TASK GOAL:
Starting at the line below holding "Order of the" and stopping at the line holding "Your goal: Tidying", print every line exactly, both ends included, and leave the rest out.
::::
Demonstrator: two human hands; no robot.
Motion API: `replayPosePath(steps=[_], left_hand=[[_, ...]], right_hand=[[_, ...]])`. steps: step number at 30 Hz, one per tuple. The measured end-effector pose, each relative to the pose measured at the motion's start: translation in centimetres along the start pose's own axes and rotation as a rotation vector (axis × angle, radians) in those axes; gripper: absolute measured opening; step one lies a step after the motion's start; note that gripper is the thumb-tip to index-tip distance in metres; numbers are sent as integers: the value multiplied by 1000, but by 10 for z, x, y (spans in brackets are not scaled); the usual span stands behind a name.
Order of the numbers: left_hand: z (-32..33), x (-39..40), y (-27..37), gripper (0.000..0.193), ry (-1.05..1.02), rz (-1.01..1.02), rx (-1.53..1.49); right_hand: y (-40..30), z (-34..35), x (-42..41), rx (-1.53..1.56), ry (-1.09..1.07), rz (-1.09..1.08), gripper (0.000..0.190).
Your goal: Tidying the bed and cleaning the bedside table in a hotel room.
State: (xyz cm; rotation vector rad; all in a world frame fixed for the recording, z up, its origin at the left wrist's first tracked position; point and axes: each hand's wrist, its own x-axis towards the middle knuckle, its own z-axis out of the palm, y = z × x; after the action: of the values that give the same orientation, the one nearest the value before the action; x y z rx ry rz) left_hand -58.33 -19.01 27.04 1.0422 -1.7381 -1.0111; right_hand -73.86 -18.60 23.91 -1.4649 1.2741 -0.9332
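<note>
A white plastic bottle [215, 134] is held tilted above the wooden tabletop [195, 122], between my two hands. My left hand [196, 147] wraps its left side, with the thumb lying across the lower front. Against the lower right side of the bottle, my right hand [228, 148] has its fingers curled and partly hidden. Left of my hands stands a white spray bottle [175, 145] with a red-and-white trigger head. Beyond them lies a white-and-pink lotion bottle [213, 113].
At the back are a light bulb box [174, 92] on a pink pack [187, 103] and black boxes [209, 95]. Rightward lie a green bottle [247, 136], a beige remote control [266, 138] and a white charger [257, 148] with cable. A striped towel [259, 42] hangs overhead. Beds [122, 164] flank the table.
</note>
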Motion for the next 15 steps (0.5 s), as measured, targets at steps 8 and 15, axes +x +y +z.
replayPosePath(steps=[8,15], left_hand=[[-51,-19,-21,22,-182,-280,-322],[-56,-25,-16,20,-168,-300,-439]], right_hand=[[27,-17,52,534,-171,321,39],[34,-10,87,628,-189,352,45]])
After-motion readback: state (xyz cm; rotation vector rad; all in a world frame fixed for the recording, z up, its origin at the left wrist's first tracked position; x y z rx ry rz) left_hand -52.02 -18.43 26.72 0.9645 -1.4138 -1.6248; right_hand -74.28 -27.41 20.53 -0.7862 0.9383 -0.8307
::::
EXERCISE SOLUTION:
Order of the numbers: left_hand: z (-32..33), x (-39..40), y (-27..37), gripper (0.000..0.193), ry (-1.05..1.02), rz (-1.01..1.02), rx (-1.53..1.49); right_hand: y (-40..30), z (-34..35), x (-42..41), rx (-1.53..1.56), ry (-1.09..1.07), rz (-1.09..1.08), gripper (0.000..0.190).
Your goal: Tidying the bed and cleaning the bedside table in a hotel room.

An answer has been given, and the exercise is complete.